Velu Nachiyar of Sivaganga

Velu Nachiyar, the queen of Sivaganga in Tamil Nadu, was the first Indian ruler to fight and triumph against the British. Queen Velu Nachiyar was popularly known as ‘veeramangai’ which means brave woman.
In 1780, Velu Nachiyar bravely defeated the British to reclaim her territory that they had captured after killing her husband. She managed to do this through a brilliantly formulated coup. She found out the location at which the British had stored their ammunition. In order to defeat them, she devised a suicide attack with her commander in chief Kuyili and destroy all the ammunition.
To carry out the attack, Kuyili doused herself in ghee and set herself on fire and jumped into the ammunition store, destroying everything. This is believed to be the first recorded suicide bomb in the history of the world.

Rani Tarabai of Marathas

Rani Tarabai was the wife of Rajaram, Shivaji’s son from his second wife Soyrabai. After the political instability caused after the passing of Shivaji and his sons, Tarabai took over the reins of Maratha kingdom in the name of her four-year-old son – Shivaji 2. Under her leadership, the Marathas were able to recapture lost territories and also raided southern and western regions in Malwa and Gujarat.
Tarabai was a brave, ambitious and level-headed ruler, who put her kingdom above everything else. She concentrated on fighting the Mughals and was an earnest politician who never went against her own family to attain power. Even after her leadership was snatched away, she continued working in the government. Had it not been for her, the Maratha Empire would have disintegrated long before it did.

Rani Padmini of Chittorgarh

Rani Padmini, the Queen of Mewar in the 13th century, is celebrated not only for her beauty but also for her courage and sacrifice. Her tale is intertwined with the legend of the siege of Chittorgarh by Alauddin Khilji, the Sultan of Delhi. When Khilji expressed a desire to see Rani Padmini after hearing of her legendary beauty, the queen, along with the Rajput warriors, devised a plan to protect her honor and the kingdom.
Rani Padmini and her women, veiled and hidden, were reflected in mirrors to give the Sultan a glimpse of her beauty.
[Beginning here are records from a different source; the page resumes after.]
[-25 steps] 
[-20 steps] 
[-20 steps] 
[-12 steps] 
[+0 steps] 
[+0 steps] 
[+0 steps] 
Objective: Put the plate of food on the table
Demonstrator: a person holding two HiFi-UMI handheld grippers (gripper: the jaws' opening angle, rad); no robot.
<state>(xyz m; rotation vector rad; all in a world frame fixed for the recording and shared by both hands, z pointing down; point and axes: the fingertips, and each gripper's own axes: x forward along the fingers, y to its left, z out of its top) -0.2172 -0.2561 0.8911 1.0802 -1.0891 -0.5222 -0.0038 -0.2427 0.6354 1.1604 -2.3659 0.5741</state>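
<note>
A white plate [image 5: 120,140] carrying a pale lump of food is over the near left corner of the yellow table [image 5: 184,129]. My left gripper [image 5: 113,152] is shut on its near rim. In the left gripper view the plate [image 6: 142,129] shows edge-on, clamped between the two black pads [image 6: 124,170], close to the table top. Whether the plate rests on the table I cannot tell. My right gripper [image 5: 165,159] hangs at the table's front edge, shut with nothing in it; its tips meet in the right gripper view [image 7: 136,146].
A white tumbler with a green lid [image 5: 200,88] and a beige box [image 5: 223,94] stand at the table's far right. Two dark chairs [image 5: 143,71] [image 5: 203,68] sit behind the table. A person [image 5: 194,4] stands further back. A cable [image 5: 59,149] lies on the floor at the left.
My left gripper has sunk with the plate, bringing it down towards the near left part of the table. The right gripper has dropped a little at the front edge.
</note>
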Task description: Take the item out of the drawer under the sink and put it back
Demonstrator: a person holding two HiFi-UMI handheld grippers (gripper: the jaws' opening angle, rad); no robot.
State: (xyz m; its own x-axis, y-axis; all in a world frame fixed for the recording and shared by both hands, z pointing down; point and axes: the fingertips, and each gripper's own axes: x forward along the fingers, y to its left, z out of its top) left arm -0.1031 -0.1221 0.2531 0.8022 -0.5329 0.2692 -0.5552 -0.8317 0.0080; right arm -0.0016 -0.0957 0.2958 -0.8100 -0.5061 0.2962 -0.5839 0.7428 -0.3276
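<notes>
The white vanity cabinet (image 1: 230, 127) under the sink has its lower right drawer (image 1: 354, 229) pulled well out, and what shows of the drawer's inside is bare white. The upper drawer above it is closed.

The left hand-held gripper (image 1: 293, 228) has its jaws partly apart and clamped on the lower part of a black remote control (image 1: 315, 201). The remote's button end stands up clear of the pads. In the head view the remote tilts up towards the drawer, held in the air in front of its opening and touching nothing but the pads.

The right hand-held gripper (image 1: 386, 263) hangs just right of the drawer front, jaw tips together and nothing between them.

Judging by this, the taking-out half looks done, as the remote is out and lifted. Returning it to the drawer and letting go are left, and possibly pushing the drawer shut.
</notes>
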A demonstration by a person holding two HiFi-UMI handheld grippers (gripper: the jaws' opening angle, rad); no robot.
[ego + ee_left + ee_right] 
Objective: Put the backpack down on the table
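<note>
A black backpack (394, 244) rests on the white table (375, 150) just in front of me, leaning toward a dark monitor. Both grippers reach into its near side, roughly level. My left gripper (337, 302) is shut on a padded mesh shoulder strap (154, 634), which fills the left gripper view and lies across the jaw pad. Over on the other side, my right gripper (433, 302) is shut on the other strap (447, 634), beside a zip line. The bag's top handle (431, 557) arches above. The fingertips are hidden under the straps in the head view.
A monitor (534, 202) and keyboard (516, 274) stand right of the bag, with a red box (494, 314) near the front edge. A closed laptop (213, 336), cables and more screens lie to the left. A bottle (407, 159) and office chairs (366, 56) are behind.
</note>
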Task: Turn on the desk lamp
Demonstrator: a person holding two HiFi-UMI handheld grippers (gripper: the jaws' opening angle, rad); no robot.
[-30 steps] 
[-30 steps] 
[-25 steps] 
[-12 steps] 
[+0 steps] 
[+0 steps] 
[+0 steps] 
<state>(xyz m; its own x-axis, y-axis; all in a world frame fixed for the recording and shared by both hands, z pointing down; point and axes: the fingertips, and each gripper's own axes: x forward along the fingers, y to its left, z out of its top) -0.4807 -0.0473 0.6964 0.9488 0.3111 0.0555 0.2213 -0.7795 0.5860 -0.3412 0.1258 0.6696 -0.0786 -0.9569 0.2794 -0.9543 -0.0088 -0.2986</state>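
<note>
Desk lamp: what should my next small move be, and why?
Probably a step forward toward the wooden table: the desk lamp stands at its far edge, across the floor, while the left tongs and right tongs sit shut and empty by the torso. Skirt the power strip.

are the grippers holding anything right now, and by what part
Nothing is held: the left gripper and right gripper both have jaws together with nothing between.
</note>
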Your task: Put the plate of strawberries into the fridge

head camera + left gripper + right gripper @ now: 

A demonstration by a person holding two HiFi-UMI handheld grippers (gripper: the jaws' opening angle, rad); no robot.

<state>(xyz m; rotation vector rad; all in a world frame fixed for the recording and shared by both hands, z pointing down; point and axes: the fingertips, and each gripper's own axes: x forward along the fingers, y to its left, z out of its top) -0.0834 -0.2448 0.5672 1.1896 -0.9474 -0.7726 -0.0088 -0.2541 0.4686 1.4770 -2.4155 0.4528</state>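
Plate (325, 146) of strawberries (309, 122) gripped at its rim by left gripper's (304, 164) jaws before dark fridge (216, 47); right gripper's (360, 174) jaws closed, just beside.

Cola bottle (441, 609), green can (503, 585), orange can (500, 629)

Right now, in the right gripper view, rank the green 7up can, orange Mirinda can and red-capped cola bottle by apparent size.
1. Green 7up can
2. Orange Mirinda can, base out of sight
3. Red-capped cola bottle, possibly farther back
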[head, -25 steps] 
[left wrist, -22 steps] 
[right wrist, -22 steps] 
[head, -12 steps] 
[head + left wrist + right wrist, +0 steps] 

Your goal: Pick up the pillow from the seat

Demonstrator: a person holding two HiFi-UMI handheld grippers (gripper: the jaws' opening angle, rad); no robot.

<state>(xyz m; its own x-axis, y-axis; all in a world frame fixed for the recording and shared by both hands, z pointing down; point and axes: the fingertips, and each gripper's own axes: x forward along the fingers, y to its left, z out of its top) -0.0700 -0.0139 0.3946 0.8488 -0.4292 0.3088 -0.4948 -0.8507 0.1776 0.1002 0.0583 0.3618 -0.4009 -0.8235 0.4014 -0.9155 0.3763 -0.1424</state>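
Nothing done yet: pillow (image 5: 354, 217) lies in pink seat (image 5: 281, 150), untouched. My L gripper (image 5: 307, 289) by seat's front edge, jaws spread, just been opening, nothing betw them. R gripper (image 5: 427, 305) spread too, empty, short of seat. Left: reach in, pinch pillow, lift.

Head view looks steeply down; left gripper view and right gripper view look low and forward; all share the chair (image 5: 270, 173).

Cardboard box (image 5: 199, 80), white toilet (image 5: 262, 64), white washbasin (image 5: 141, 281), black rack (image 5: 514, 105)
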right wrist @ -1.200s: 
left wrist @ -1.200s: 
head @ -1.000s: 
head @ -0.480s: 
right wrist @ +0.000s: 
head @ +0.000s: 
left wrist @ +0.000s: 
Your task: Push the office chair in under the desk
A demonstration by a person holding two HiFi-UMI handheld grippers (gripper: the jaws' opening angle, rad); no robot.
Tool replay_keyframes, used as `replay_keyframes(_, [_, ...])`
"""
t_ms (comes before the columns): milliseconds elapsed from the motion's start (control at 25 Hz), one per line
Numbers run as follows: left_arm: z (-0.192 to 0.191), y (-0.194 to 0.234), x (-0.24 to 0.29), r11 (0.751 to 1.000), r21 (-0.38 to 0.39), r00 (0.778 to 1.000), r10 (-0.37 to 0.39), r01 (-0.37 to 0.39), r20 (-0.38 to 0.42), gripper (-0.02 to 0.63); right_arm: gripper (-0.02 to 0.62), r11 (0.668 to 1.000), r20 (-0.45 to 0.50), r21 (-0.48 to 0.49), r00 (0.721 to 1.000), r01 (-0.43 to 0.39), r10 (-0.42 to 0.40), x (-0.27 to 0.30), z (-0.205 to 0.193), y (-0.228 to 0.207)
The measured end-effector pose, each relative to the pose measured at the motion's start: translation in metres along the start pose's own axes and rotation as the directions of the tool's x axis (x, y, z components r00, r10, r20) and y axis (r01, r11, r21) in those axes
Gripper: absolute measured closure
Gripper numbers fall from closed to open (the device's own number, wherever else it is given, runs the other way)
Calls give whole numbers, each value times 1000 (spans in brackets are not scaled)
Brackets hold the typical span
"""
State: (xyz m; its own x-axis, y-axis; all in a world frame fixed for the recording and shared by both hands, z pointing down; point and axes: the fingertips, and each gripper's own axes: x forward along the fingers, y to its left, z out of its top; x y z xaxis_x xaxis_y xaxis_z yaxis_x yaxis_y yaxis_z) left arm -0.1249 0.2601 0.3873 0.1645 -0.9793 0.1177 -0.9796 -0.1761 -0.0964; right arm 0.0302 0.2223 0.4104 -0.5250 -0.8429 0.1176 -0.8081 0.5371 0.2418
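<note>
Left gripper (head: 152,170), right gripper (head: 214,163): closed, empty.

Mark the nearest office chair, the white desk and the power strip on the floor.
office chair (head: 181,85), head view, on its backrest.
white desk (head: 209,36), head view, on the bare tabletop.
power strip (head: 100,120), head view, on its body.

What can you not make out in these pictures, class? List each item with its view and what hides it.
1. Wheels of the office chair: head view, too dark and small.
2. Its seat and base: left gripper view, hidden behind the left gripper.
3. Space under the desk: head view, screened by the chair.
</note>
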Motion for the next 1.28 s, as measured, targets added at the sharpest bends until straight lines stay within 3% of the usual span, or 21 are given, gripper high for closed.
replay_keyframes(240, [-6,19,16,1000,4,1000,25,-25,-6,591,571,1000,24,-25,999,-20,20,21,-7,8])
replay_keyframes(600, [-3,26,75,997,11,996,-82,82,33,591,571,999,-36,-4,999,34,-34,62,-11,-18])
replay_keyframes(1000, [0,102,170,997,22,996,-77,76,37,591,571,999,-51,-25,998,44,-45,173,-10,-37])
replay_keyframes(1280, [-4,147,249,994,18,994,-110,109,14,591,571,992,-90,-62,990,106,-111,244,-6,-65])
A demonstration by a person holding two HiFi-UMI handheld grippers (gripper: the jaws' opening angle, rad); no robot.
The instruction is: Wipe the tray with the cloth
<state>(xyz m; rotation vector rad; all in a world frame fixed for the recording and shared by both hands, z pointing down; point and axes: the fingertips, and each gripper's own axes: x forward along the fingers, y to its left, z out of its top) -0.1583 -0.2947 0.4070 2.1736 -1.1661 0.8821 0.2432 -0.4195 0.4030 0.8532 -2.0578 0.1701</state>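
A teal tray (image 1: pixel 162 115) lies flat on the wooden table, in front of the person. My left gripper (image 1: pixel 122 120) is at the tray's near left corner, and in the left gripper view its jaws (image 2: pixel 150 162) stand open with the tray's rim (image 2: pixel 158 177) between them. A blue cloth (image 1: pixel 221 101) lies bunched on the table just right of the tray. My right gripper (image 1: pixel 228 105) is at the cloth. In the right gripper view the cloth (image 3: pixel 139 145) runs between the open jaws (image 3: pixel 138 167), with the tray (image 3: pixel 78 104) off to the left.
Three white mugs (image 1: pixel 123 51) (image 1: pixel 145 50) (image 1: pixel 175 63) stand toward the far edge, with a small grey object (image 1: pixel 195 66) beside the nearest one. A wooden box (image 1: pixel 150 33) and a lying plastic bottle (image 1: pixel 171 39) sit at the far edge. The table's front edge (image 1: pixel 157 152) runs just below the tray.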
However, her beauty was not the only thing that left a lasting impression. The audacity and resilience of Rani Padmini and the Rajputs during the siege have become the stuff of legends. In the face of immense odds, they chose to uphold their honor and defend their kingdom, even if it meant ultimate sacrifice. Rani Padmini’s unwavering spirit in the face of adversity and her dedication to preserving her people’s pride continue to be a source of inspiration.

Lakshmibai, the Rani of Jhansi

Rani Lakshmibai, the Queen of the Maratha-ruled state of Jhansi, emerged as a symbol of resistance and bravery during the Indian Rebellion of 1857. Her story is a testament to her valor and dedication to her people and their land.
Following the death of her husband, Raja Gangadhar Rao, Rani Lakshmibai took up arms and led her troops into battle against the British East India Company’s forces during the 1857 uprising. She refused to surrender Jhansi and fought fiercely to protect her kingdom. Her adoption of her son Damodar Rao and her decision to lead her troops in the battlefield marked her unwavering commitment to preserving Jhansi’s sovereignty.
Rani Lakshmibai’s legacy lies in her extraordinary courage and determination to defend her homeland against colonial rule. Her remarkable efforts continue to inspire generations of Indians in their quest for freedom and justice.
These women exemplify the resilience and strength of Indian women who have played pivotal roles in the nation’s history. Their stories are a source of pride and inspiration, celebrating not only their ferocity but also their deep commitment to the well-being and honour of their people.